Carole Lombard didn’t grace the cover of Photoplay until June 1934, but the magazine hardly ignored her before then. For an example, let’s go back five months, to January 1934, as Carole teamed with Gloria Stuart on the one-page feature, “Hollywood Beauty Shop”:

Let’s focus on the inset…and Lombard’s hands, holding a box of perfume:

More instances of Carole were scattered throughout the issue.
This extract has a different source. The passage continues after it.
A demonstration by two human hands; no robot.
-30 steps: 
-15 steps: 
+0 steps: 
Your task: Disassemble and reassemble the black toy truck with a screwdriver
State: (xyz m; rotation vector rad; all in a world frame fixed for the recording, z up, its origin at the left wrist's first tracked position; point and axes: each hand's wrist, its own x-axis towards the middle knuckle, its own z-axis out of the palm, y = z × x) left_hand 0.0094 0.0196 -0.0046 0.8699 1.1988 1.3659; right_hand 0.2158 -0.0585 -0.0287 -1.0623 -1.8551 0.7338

There’s a story about “pinch-hitters who made good,” and no, it’s not a baseball story (if you wanted “hot stove league” info regarding the off-season, other magazines on the newsstand served that purpose) — we’re talking actors who weren’t the first choice for roles, but wound up with the part and a career advancement:




If you didn’t catch the paragraphs referring to Lombard, here they are:

Nine years after filming “No Man Of Her Own,” Carole again would replace Miriam Hopkins — this time for what would be her final film, “To Be Or Not To Be.”
The stars’ dining habits were discussed by a longtime maitre d’, Joe Mann of the Hollywood Roosevelt’s Blossom Room. No real surprises here — if he has any resentments towards his high-class clientele, he certainly won’t let on — but Mann gives one an idea of what makes film celebs tick:




From what we know about Joan Crawford’s opinion of MGM cohort Jean Harlow, we doubt they’d be sharing a table.
There’s a brief reference to Lombard and ex-husband William Powell, who occasionally dined together:

In addition, there’s a fanciful fiction, “Merry Ex-Wives Of Hollywood” (a la “The Merry Wives Of Windsor”), though our eyes may view it along the lines of “The First Wives Club.” (Imagine Carole, Joan Crawford and Lilyan Tashman singing “You Don’t Own Me”!):




Run, Gary, run!
Finally, the Cal York gossip column (there was no “Cal York”; the name was an amalgam of California and New York, representing Photoplay’s two main editorial offices) includes a brief about Carole’s new home:

Incidentally, isn’t that an amazing photo of a Claudette Colbert sans glamour for the overlooked DeMille film “Four Frightened People”?)
The issue’s cover was of Crawford, an actress who exuded plenty of glamour at this time (both this and the Carole cover were drawn by Earl Christy):

And inside was an ad for an item I had never heard of — movie star lamps (this gets me thinking of “A Christmas Story”):

There’s no Lombard lamp, but ones for Crawford, Harlow, Clark Gable, Maurice Chevalier and Mae West, among others. Two questions: Do any of these still exist, and did the company manufacturing them get permission from the studios to use the stars’ images? If not, the resulting lawsuits would make these lamps all the rarer.